Thank you, Mr. Chair. I would also like to thank you for inviting me here.
My name is Donald Galloway. I'm a professor of law at the University of Victoria. I specialize in immigration and refugee law. I have published some articles on Canadian citizenship law, which is a very obscure area, believe it or not. I've served as a member of the Immigration and Refugee Board.
I submitted a brief two weeks ago, and in the time that's allotted to me, I want to expand on some of the ideas I expressed there.
I want to propose to you, first, that there is a very simple and very thin conception of citizenship that underlies our Citizenship Act and the various acts that identify the rights of Canadian citizens, such as the Canada Elections Act and the Immigration and Refugee Protection Act.
The simple idea is this: a Canadian citizen is a person in whose name the Government of Canada acts and whose interests the Government of Canada has undertaken to promote. It is these two facets, these two principles, that underlie the Citizenship Act and its predecessor, the Citizenship of Canada Act.
How do we distinguish between a citizen and a non-citizen? It is not that the government has no obligations to non-citizens. Whether somebody is a permanent resident, a temporary resident, a foreign national, or an enemy combatant in war, the government has an obligation to respect the human rights of these individuals. The obligation to Canadian citizens is greater than that. The government has undertaken to look after the interests of Canadians and to promote them, not just to respect them. Similarly, the government claims to act not in the name of permanent residents or foreign nationals; it claims to act in the name of us citizens.
When did the Government of Canada start acting on behalf of Canadians? Was it in 1947, or was it much earlier? The answer, I think, is obvious. The Government of Canada made these undertakings much earlier in our history. Now, that is a simple idea that I think Mr. Justice Martineau, in the Taylor case in the Federal Court, has understood. I don't think it is an idea that the government, which has decided to appeal the decision in Taylor, has understood--that the notion of citizenship, until 1947, was very loose, but nevertheless still existed.
That's the first point, and I think that's crucial to understanding everything that follows.

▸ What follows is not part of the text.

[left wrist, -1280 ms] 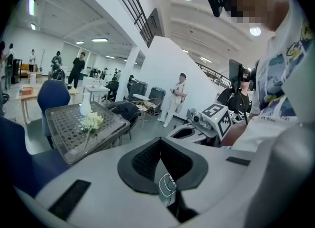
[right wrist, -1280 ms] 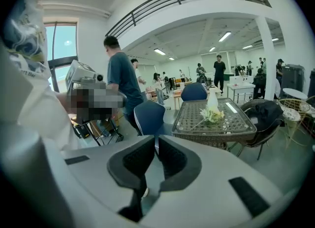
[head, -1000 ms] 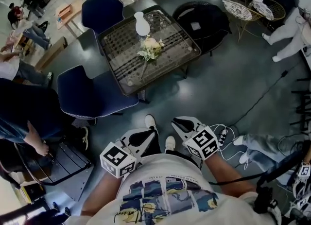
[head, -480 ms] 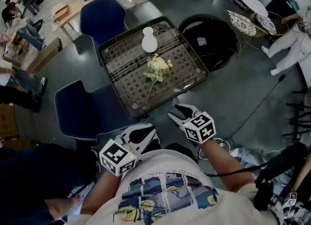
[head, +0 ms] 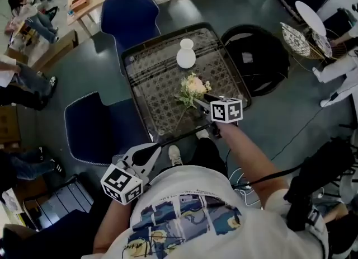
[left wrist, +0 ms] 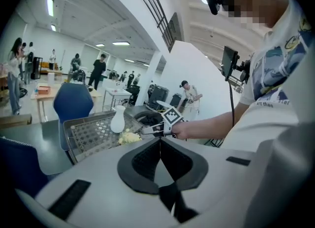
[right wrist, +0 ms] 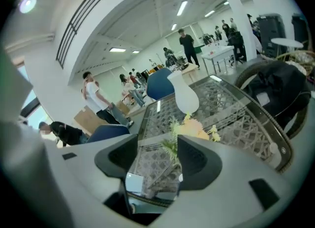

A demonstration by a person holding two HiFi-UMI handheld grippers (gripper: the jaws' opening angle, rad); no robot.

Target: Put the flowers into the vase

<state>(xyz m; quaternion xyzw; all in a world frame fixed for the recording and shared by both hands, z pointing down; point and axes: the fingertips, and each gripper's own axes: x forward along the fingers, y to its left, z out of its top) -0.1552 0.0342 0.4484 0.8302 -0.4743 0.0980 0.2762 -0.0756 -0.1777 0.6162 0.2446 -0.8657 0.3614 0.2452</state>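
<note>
Reaching out from the lap since a second ago, the right tool [head: 200, 102] now hangs over the table [head: 146, 87] with its jaws opening, green stems showing in the gap but not pinched, at the flowers [head: 193, 86], a light, soft, easily crushed bunch lying near the vase [head: 185, 56] and probably best taken low on the stems, while the left tool [head: 156, 149] is pressed together and empty.

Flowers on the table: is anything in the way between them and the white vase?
No, nothing visible. The flowers lie on the table, and only bare tabletop shows between them and the vase.
</note>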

The next question I want to ask, and it's the first point I make in my brief, is this: Is the government living up to its undertakings to look after the interests of Canadians and to promote them? If we look at the Citizenship Act, I think the answer is no. In the first part of my brief I try to argue that this is a continuing failure. We're not just dealing with historical anomalies concerning people who have arrived in Canada and are being mistreated or people who were born here and were mistreated. It's something that continues.
The idea that a Canadian citizen who is born overseas to a parent who was also born overseas and is a Canadian citizen can lose his or her citizenship automatically, without us hearing any story or any mitigating circumstances--they automatically lose their status at age 28 unless they register, the onus being on them to identify themselves as citizens--is going to lead, in the future, to continuing troubles.
It doesn't matter how transparent our process is or how quasi-judicial or judicial our process is in dealing with citizens or people who have lost their citizenship. If it is an automatic loss, and we don't hear their stories about why they thought their father was born in Canada and why they missed the deadline, if we don't hear these stories and act upon them, then the problem will continue.
That's the first part of my brief. The rest of my brief is in writing, and I will be happy to answer questions on it.